同担当の及川晃樹課長は「CGでは再現性が落ちるので、実写にこだわっている。今後、メジャーリーグ各球団へもアプローチしていく」と、世界展開を視野に入れる。
全英オープンゴルフを自由自在に観戦
透過型HMDを装着すると、目の前の風景にゴルフコースの3D地図が浮かぶ。視界の上部には選手のスコア一覧、コースには各ショットの弾道が放物線で表示され、全体を鳥瞰できる。ティーグラウンド、グリーンなど好きな視点から、選手のショットを見られる。ゴルフ場を広く見渡すと、各選手がどのホールでプレーしているのか、一目瞭然だ。
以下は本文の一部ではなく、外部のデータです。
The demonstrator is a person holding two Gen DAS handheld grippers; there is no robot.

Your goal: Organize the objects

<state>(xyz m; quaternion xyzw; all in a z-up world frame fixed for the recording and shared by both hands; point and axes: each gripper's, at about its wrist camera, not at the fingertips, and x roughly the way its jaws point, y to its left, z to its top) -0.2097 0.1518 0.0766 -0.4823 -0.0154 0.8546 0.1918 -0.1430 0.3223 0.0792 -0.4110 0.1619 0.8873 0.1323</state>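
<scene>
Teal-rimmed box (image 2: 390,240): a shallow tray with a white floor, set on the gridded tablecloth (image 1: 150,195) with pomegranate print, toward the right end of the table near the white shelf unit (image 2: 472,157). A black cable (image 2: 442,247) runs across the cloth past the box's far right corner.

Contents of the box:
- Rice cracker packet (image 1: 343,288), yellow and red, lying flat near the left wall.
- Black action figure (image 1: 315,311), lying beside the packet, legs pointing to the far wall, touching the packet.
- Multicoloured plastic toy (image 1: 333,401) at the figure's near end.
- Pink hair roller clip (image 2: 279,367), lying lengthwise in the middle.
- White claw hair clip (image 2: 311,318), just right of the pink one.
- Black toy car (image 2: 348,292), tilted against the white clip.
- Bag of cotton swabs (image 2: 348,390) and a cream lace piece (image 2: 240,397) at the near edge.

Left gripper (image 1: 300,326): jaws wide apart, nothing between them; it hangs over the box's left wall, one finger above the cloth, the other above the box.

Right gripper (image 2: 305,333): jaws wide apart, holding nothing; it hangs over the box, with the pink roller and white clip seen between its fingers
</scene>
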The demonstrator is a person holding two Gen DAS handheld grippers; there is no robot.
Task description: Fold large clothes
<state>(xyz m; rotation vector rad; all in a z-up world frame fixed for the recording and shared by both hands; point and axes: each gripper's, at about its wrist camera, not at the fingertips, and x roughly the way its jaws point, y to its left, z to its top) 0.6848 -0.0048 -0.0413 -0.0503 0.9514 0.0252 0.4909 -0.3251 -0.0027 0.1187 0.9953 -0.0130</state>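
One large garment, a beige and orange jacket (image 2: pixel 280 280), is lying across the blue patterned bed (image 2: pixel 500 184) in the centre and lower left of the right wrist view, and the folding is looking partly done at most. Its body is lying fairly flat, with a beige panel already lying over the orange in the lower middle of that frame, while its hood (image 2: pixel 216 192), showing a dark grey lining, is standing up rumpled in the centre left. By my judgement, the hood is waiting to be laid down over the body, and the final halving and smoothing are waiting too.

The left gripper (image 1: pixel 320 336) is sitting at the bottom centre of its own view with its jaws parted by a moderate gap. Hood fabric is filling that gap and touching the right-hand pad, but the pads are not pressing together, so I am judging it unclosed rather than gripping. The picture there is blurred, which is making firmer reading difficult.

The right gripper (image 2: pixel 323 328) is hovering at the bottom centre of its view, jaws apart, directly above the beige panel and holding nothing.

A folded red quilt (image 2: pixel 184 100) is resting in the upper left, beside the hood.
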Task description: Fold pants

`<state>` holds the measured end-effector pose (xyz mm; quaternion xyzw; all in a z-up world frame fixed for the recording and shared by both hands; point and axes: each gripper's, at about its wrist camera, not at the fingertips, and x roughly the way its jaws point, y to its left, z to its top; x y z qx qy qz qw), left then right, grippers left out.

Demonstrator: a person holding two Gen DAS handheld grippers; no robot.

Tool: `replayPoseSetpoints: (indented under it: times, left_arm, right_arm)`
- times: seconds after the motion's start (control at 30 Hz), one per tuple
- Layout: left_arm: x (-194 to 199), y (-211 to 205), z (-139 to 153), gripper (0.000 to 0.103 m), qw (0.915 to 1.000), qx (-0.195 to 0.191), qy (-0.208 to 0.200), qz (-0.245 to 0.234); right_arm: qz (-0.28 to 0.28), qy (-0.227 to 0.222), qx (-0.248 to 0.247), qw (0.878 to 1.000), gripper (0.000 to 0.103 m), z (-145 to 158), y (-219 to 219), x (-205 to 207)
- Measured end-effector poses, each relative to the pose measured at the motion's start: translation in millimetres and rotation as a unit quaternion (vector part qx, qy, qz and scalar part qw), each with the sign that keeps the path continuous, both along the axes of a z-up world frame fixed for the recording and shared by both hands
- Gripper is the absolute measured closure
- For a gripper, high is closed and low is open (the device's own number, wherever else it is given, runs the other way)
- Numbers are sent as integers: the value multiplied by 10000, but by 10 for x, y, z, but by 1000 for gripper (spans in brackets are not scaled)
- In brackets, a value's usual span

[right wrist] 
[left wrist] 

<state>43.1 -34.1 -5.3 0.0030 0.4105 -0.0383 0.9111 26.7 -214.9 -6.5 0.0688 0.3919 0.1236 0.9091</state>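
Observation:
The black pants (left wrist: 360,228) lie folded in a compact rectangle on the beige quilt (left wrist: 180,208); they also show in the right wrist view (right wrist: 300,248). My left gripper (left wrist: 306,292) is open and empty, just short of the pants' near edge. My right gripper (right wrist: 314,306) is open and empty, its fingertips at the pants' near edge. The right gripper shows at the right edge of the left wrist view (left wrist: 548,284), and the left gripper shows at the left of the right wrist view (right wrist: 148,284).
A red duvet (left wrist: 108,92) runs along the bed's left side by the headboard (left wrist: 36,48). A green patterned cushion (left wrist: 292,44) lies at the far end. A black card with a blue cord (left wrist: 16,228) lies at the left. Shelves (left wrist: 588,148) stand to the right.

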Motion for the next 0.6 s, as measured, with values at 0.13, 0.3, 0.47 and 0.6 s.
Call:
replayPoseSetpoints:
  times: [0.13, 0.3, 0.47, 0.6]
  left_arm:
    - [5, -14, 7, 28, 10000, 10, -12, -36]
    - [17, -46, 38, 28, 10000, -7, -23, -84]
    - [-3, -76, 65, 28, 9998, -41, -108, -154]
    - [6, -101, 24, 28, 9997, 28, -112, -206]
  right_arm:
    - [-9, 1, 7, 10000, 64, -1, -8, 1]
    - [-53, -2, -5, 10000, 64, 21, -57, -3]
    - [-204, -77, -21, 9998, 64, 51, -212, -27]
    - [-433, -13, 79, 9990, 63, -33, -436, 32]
全英オープンのオフィシャルパトロンでもあるNTTデータは、2014年から、会場に幅11.2メートル、高さ9.6メートルの巨大ディスプレー「NTT DATA Wall」を設置。スコア、ランキング、各ホールのリアルタイムのプレー情報、プレーヤー情報等を収集してきた。さらなる臨場感向上を目指し、今夏の大会では、AR技術を用いてこれらの情報をコース地図から自在に引き出せるようにシステムを構築した。
エボリューショナルITセンタ
デバイス協調技術担当
シニア・スペシャリスト
山田達司
特に注目されるのは、ゴルフコースの3D画像だ。CGで一から描くと莫大な時間とコストがかかるが、同社保有の全世界デジタル3D地図「AW3D(R)」の衛星写真を高精細処理し、最高30センチの解像度を実現している。こうして、圧倒的なスピードと低コストでの作成を同時に実現した。
同担当の山田達司シニア・スペシャリストは「さらに高精度な映像を、低コストで制作することが目標。2020年に向けて、VR/AR技術のスポーツ観戦、選手強化への応用を進め、新たな可能性を切り開きたい」と力を込める。
ビジネスの現場へさらに広がる可能性
長年システムインテグレーターとして、つねに最新技術を取り入れながら事業を展開・拡大し続けてきたNTTデータは、企業と顧客の接点を大きく変える可能性を持つVR/ARに注目している。風間本部長は「物理的な距離を越えて円滑な情報共有を可能にするVR/ARの技術は、スポーツに限らず、テレワークなどオフィスの働き方改革、企業の生産現場などにも役立つでしょう。すでに検証実験の段階まで進んでいるものもあり、日々現実味を増しています」と語る。
VR/ARの特性を生かし、利用者のインターフェースをどれだけ変えていけるか。同社が担う新技術の未来に、大きな期待が寄せられる。